Aside: One might argue that Bill Gates's quote isn't entirely impartial. However, it's worth noting that Gates also maintains software is still "dumb." This raises another intriguing question: who's contemplating the future of human and collective intelligence?
Balancing expectations and reality
We should acknowledge the countervailing perspective. AI hype has inflated expectations in some areas; for many, Generative AI has become synonymous with the broader field of AI. Social media and marketing narratives often exaggerate capabilities and timelines.
The perceived acceleration may be partly imaginary, and genuinely transformative disruption may be further off than the most bullish forecasts suggest. It depends on the AI narratives organisations choose to believe and, more importantly, why.
We also shouldn't assume change is evenly paced, distributed or continuous. Drawing from evolutionary biology, we can expect punctuated equilibrium—periods of stasis interspersed with rapid change. Nevertheless, clues about the future can be found in the present, highlighting the importance of horizon scanning and futures intelligence.
Scenario planning and multi-horizon strategy
Scenario planning offers a method for navigating the inherent uncertainties I've described.
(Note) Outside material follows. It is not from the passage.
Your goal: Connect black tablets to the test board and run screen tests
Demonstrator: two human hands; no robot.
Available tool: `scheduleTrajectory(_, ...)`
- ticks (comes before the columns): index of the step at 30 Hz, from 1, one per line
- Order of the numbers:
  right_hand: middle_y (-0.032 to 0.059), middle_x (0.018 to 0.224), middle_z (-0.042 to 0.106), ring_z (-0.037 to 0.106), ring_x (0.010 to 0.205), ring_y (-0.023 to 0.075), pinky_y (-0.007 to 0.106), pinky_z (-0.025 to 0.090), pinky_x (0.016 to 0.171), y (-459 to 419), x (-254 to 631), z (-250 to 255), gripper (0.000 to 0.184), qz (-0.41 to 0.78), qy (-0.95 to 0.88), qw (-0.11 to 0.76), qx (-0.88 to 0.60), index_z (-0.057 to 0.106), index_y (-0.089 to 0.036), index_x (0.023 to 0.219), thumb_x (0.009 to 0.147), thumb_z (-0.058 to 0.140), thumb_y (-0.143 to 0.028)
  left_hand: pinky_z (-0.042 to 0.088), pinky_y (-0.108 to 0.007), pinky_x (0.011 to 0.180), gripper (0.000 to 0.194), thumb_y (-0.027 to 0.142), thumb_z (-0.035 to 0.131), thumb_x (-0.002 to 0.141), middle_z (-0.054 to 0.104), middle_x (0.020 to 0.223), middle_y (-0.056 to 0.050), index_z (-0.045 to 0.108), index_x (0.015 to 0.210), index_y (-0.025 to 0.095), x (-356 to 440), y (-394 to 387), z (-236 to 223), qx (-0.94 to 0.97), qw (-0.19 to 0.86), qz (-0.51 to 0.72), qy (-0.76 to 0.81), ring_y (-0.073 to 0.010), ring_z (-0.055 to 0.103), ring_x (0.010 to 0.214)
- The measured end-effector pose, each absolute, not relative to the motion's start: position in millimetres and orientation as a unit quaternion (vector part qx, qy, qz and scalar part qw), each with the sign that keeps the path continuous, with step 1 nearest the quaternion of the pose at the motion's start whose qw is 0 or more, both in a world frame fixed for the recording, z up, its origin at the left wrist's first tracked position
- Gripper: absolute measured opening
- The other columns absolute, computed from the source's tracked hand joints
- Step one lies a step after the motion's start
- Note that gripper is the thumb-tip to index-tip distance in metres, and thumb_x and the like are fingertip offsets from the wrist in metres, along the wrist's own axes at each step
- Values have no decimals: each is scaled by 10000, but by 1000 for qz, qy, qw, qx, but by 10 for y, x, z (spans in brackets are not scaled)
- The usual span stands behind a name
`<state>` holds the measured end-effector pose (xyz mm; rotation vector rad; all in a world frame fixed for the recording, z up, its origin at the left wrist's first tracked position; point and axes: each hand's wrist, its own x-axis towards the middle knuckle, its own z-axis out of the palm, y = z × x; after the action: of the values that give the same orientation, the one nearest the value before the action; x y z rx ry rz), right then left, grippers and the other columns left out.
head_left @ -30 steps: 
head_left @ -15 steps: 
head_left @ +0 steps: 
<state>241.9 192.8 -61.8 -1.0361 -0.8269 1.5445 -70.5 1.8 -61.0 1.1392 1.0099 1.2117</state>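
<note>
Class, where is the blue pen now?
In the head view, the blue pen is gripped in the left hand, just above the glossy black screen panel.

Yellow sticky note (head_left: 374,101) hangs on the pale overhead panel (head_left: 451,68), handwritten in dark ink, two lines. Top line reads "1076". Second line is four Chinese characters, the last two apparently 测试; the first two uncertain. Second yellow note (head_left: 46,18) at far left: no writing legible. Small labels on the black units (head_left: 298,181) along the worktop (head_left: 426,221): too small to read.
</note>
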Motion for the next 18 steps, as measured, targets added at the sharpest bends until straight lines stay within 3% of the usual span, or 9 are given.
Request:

Exploring multiple scenarios rooted in the earliest detectable signs of change enables the identification of strategic options, indicators, and strategies that can be structured within a three-horizon portfolio.
These strategies can then flex to accommodate various paces of AI advancement and market disruption.
Operationalising a scenario-based, multi-horizon approach might involve simultaneously:
Optimising current processes with AI while calibrating investments based on scenario probabilities and impacts to avoid over-committing to potentially obsolete strategies and business models.
Allocating resources to explore and experiment with AI-driven business model innovations that align with more disruptive scenarios, even if they challenge existing revenue streams.
Using scenarios to envision and prepare for radically different AI-enabled futures.
Cultivating a culture of radical empowerment, continuous learning, exploration and adaptation, focusing on identifying and responding to early warning indicators.
Pushing decision-making power and resources into innovation teams to increase agility, learning and innovation velocity.
Looking beyond the faster horse
This leads me to my second hunch: in the face of AI developments, the winners will be organisations that can balance short-term optimisation with long-term, continuous transformation evolution founded on anticipatory methods and capabilities such as futures intelligence and scenario planning, Three Horizons Frameworks coupled with radical restructuring to accelerate learning and organisational agility (let’s not confuse this with agile methodologies!)
The losers will remain fixated on Horizon 1 and constrained by the barriers of short-term ROI and centralised decision-making, which raises questions about venture capitalists’ and shareholders’ roles and motivations (#another-rabbit-hole).
Last words
George Box's aphorism comes to mind.
“All models are wrong, but some are useful”
The models I discuss in this piece are valuable thinking tools for probing my recent observations and hunches. They are not exhaustive or perfect representations of reality but frameworks used to develop understanding.